*Study material*
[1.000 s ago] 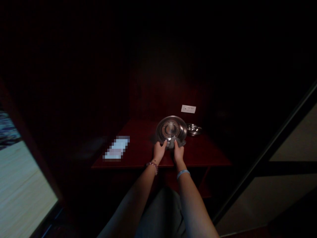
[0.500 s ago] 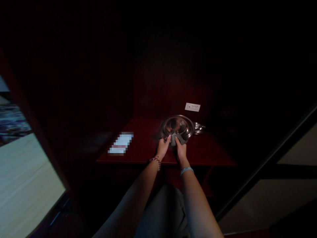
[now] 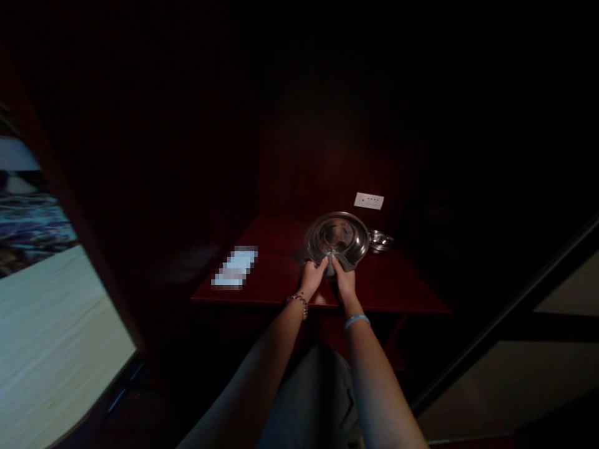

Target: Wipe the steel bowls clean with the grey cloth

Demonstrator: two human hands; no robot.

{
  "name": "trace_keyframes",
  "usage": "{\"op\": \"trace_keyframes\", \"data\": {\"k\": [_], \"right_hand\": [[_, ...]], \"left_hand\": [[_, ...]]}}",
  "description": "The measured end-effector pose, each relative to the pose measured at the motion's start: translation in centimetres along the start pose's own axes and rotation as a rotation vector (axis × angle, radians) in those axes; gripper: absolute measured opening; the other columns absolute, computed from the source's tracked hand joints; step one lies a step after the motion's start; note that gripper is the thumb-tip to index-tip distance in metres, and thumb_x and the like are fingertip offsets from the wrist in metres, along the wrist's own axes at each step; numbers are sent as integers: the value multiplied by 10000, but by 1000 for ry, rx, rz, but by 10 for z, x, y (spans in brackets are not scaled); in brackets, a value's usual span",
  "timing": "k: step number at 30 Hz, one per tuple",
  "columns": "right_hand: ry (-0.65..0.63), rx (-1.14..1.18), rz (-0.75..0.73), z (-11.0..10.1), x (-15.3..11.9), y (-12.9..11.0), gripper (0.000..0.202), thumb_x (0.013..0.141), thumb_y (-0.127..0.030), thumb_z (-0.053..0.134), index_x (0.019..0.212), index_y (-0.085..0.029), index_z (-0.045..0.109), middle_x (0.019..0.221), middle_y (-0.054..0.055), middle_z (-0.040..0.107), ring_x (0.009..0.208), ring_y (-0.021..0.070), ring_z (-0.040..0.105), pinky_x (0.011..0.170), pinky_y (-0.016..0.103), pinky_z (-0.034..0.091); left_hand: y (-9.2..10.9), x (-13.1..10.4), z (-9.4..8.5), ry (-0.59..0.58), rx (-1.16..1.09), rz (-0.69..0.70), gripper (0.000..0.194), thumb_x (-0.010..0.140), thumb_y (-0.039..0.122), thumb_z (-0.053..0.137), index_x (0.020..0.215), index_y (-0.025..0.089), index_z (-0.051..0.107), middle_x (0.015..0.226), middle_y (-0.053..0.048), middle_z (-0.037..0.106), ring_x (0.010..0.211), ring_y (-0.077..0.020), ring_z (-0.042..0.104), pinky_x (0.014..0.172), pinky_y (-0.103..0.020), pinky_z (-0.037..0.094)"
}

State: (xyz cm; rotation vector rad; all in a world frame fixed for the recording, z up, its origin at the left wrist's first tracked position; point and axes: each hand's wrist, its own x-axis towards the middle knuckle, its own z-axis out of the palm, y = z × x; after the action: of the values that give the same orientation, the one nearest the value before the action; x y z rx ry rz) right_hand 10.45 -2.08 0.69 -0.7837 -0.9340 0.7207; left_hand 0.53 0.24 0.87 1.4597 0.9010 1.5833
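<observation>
A round, shiny metal bowl [image 3: 337, 232] is held tilted above the dark red desk, its near rim between my two hands. My left hand [image 3: 314, 275] grips that rim, thumb on top and the other fingers hidden beneath. A grey cloth [image 3: 346, 262] is folded over the near edge, and my right hand [image 3: 345, 280] is closed on it, pressing it to the bowl with the thumb. Both thumbs nearly meet at the rim. Just behind and to the right, a smaller metal bowl [image 3: 381, 241] stands on the desk.
The dark red desk [image 3: 271, 274] has a blurred-out pale rectangle [image 3: 235, 267] at its left. A white socket plate [image 3: 369, 200] is on the back panel. A pale wooden surface [image 3: 60, 337] lies at far left, and a dark slanting edge [image 3: 505, 312] runs along the right.
The whole view has shifted slightly, moving things a little to the right. The held bowl is tilted a bit differently, and both hands keep their grip at its near rim.
</observation>
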Motion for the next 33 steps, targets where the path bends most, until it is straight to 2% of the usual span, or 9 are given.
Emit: {"op": "trace_keyframes", "data": {"k": [4,9,15,20,23,26,28,30,33], "right_hand": [[51,0,47,-5,2,7,479,715,-393,759,1133,-168,698,1182,69,724,1070,214,669,1021,390,482],[52,10,56,-3,0,4,446,710,-390,766,1091,-164,713,1146,63,737,1045,214,679,1005,375,494],[104,50,30,3,-1,0,469,737,-388,727,1148,-168,681,1193,72,716,1071,214,669,987,373,511],[206,77,4,2,-2,-3,594,715,-379,733,1248,-147,611,1285,107,663,1112,207,648,1025,377,480],[242,48,-29,0,-3,-4,626,718,-373,731,1284,-149,585,1311,116,644,1141,202,633,1046,371,459],[249,26,-41,-1,-4,-4,598,748,-392,704,1281,-146,587,1331,125,629,1167,202,622,1057,374,449],[262,33,-61,-1,-3,-3,599,773,-403,681,1308,-159,568,1365,118,605,1190,197,610,1067,376,441],[264,45,-69,-1,-2,-2,605,789,-416,668,1332,-174,551,1385,107,591,1200,194,606,1069,379,442],[180,49,-14,-1,-1,-1,596,761,-430,702,1277,-152,596,1333,114,631,1161,209,632,1054,391,462]], "left_hand": [[-1,-1,1,-22,-60,10,329,826,387,652,993,115,734,1072,-141,751,995,-246,702,932,-354,515],[-5,1,0,-12,-91,24,362,820,403,647,1015,108,727,1096,-145,743,1029,-256,691,958,-370,503],[0,1,0,18,-83,-22,349,789,453,668,853,116,730,897,-104,764,877,-237,699,811,-316,528],[7,0,-5,205,-37,-80,401,810,504,617,676,128,659,648,-31,670,655,-160,612,610,-235,467],[7,1,-9,343,-45,-54,384,815,506,606,673,150,617,643,-8,638,648,-133,575,597,-212,447],[8,1,-10,395,-46,-58,389,808,522,609,665,160,594,655,-11,632,669,-139,581,627,-227,465],[10,1,-9,330,-64,-81,404,815,536,601,711,147,631,707,-43,667,713,-165,616,678,-261,494],[13,-1,-5,192,-130,-100,414,826,527,598,838,124,688,832,-93,720,816,-200,662,771,-303,521],[15,-5,1,21,-187,-102,383,780,423,687,1025,129,711,1064,-132,736,1014,-222,675,929,-332,508]]}}
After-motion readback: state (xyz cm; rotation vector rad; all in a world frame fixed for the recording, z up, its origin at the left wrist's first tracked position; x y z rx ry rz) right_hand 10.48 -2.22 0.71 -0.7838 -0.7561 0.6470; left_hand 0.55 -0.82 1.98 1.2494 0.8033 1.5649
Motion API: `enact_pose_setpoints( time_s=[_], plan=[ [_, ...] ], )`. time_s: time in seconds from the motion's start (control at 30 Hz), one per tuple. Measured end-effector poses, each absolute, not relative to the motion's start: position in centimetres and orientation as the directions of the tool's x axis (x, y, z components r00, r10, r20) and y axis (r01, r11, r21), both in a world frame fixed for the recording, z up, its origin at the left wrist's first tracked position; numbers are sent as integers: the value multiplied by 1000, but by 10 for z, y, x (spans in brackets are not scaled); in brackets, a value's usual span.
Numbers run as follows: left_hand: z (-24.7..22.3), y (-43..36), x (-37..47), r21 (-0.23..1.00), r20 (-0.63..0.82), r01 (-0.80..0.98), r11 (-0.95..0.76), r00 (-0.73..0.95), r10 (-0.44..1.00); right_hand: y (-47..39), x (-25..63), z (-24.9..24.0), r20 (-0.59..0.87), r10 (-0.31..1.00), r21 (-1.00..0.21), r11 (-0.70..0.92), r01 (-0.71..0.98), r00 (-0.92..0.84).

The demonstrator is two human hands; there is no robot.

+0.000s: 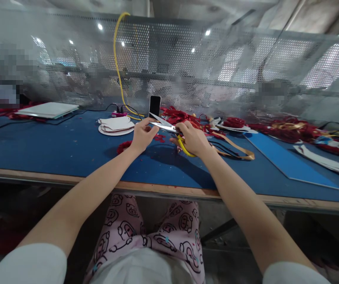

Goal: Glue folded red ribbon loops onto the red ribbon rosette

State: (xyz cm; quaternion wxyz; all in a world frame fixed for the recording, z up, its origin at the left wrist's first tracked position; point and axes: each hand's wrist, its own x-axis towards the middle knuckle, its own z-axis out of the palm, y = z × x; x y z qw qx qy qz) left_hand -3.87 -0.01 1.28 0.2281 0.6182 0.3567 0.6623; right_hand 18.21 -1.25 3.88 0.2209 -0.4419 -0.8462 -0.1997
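My right hand [194, 138] grips a pair of scissors [182, 145] with yellow handles. The steel blades point left over the table and are spread apart. My left hand [141, 137] is at the blade tips, its thumb and fingers curled close together; what they pinch, if anything, is too small to make out. Below the left hand, a dark red bundle [124, 147] lies on the blue tabletop [163, 169]. Small red scraps [159, 138] lie between the hands. Beyond the right hand is a heap of red ribbon [181, 116].
A phone [155, 106] stands upright at the back. White cut pieces [116, 125] are stacked left of my hands. To the right lie a gold ribbon [240, 152], a blue board [290, 159] and white strips [326, 161]. A perforated metal screen [169, 59] rises behind.
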Motion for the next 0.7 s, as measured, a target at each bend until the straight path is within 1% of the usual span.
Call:
enact_pose_setpoints(
  time_s=[0.33,0.6,0.7],
  plan=[
    [10,2,-41,745,663,199,-636,-121,739,-13,181,38,538,673,156,513,844,-508],
    [10,3,-42,698,711,241,-674,-124,692,-14,181,39,526,687,169,494,853,-502],
    [10,3,-42,717,692,248,-651,-147,706,-11,181,37,531,679,141,519,843,-507]
  ],
)
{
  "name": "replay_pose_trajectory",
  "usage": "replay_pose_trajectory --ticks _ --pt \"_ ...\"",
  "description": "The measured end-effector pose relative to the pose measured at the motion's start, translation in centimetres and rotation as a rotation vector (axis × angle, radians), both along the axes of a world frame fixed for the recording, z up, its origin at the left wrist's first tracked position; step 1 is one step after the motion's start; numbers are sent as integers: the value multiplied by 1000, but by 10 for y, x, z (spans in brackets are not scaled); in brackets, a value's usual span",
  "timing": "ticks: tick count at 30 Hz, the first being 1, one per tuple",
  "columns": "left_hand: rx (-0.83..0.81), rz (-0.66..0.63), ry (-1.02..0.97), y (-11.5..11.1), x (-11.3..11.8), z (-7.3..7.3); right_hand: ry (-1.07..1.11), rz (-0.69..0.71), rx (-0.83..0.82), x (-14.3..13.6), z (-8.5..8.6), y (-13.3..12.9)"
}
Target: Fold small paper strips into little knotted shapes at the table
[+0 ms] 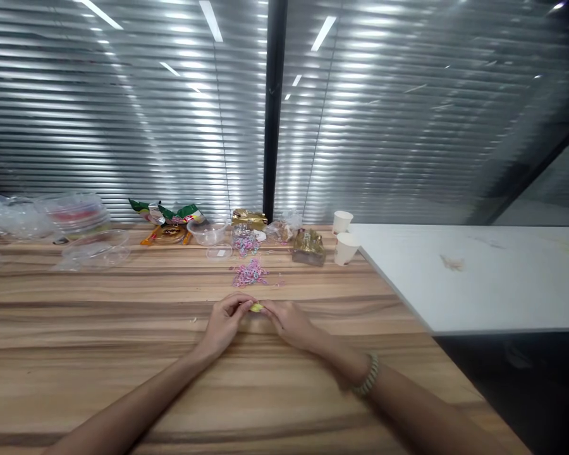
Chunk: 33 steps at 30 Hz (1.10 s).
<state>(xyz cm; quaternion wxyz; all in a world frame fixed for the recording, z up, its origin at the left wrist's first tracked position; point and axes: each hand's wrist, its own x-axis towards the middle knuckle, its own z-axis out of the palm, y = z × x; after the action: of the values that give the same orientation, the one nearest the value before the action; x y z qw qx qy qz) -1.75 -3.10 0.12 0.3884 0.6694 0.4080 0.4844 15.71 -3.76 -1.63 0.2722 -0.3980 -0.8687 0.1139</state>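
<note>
Between my two hands is a small yellow piece (256,308), too small and too covered by fingers to tell its kind. My left hand (227,318) pinches it from the left with thumb and forefinger. From the right, the fingers of my right hand (288,321) close on its other side. A braided band (367,375) circles my right wrist. Just beyond my hands lies a loose heap of small pink, purple and bluish links (250,272). Behind that heap, more such links sit in a clear tub (245,241).
Along the back stand a clear round bowl (207,232), a lid (219,252), green snack packets (171,213), gold wrappers (308,246) and two paper cups (346,248). Clear plastic containers (78,218) fill the back left. A white table (408,272) adjoins the wooden table's (76,354) right edge.
</note>
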Motion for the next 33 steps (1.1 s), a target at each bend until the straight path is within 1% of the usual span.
replay_pose_trajectory --ticks 3,7,11,14,16,18,20,23,25,28,31,33 --pt "-1 43 -14 1 -1 1 72 20 -71 0 6 0" --pt "-79 45 -57 4 -3 0 176 74 -172 1 13 0" --pt "-230 29 -142 2 -1 0 268 130 -266 3 12 5" --pt "-294 -25 -216 -1 2 2 343 93 -302 4 9 8" --pt "-309 -63 -212 -3 2 4 365 76 -307 4 8 8" --pt "-281 -57 -150 -1 1 4 372 80 -309 4 9 8" --pt "-215 -53 -65 2 -1 4 415 64 -339 4 11 7" --pt "-153 -124 24 5 -4 3 562 20 -466 4 12 6" --pt "-127 -182 69 4 -4 3 633 23 -557 3 11 6" --pt "-13 -188 174 -2 -3 5 664 46 -634 2 10 4" --pt "141 -197 315 -8 -2 8 677 73 -644 2 9 5" --pt "196 -194 367 -9 -2 9 669 88 -598 8 8 8"
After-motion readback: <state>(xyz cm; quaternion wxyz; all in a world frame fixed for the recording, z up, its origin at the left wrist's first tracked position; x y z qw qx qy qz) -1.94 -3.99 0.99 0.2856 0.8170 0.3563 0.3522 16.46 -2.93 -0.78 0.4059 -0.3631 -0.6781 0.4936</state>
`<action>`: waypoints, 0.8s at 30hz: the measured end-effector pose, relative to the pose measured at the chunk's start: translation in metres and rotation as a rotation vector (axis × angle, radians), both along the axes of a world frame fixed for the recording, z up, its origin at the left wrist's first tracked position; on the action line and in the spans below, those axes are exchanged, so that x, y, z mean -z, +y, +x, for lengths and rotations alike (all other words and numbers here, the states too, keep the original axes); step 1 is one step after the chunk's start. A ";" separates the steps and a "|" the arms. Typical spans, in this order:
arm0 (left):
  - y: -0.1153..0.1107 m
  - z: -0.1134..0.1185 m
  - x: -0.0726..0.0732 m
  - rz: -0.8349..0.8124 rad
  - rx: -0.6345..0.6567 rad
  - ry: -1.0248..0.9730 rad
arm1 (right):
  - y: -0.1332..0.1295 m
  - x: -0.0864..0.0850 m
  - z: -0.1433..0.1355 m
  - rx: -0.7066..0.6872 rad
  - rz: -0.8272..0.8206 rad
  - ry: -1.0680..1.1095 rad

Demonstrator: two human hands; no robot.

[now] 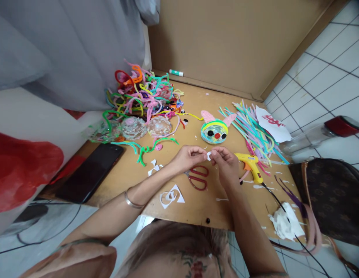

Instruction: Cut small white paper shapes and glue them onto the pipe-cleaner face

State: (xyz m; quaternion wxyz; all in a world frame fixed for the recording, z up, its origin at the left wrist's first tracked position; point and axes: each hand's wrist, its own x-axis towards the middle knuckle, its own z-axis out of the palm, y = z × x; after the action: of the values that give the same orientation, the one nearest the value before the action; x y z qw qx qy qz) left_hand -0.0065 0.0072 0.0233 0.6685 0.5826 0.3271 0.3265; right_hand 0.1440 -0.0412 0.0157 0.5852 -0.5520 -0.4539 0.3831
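Between my two hands is a small piece of white paper (pixel 208 156), pinched at both sides. My left hand (pixel 192 157) grips its left edge with thumb and fingers, and my right hand (pixel 225 160) grips the right edge. Just beyond them sits a round craft animal face (pixel 215 133) with pink ears, a yellow and green band, black eyes and a red nose. Red-handled scissors (pixel 198 178) lie below my hands, their blades partly hidden under my left wrist. A yellow hot glue gun (pixel 251 166) rests right of my right hand.
A tangled heap of pipe cleaners (pixel 147 92) fills the back left, with clear balls in front. Straight pipe cleaners (pixel 254 127) lie at right. Paper scraps (pixel 172 197), a black phone (pixel 91 172), a glue stick (pixel 176 72), a brown bag (pixel 330 197) and a bottle (pixel 318 133) are around.
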 end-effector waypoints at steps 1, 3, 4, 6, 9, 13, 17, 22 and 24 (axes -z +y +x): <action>0.000 0.000 0.000 -0.006 -0.030 0.007 | -0.001 -0.001 -0.002 0.055 0.029 -0.039; 0.001 0.001 0.000 -0.017 -0.099 0.010 | -0.004 -0.004 -0.005 0.154 0.101 -0.166; 0.002 0.001 0.001 -0.021 -0.130 0.007 | -0.005 -0.006 -0.007 0.175 0.139 -0.248; 0.003 0.002 0.002 -0.022 -0.172 0.004 | -0.007 -0.008 -0.011 0.145 0.183 -0.402; 0.004 0.001 0.002 -0.003 -0.177 -0.002 | -0.008 -0.008 -0.014 0.057 0.156 -0.488; 0.005 -0.002 0.001 0.035 -0.127 -0.004 | -0.005 -0.005 -0.012 0.040 0.055 -0.333; 0.004 -0.002 0.003 0.060 -0.101 -0.013 | -0.004 -0.004 -0.009 0.052 -0.024 -0.166; 0.003 0.002 0.006 0.049 -0.113 -0.020 | -0.003 -0.001 -0.006 0.053 -0.007 -0.061; 0.003 0.003 0.006 0.048 -0.128 -0.020 | -0.001 0.000 -0.005 0.033 -0.015 0.013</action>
State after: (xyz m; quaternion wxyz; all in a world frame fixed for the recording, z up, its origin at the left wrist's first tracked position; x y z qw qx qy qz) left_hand -0.0036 0.0098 0.0175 0.6355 0.5731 0.3489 0.3821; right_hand 0.1395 -0.0427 0.0152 0.5901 -0.5615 -0.4381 0.3802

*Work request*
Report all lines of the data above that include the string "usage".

*Result for this task*
  "usage": "{\"op\": \"trace_keyframes\", \"data\": {\"k\": [_], \"right_hand\": [[_, ...]], \"left_hand\": [[_, ...]]}}",
  "usage": "replay_pose_trajectory --ticks _ --pt \"_ ...\"",

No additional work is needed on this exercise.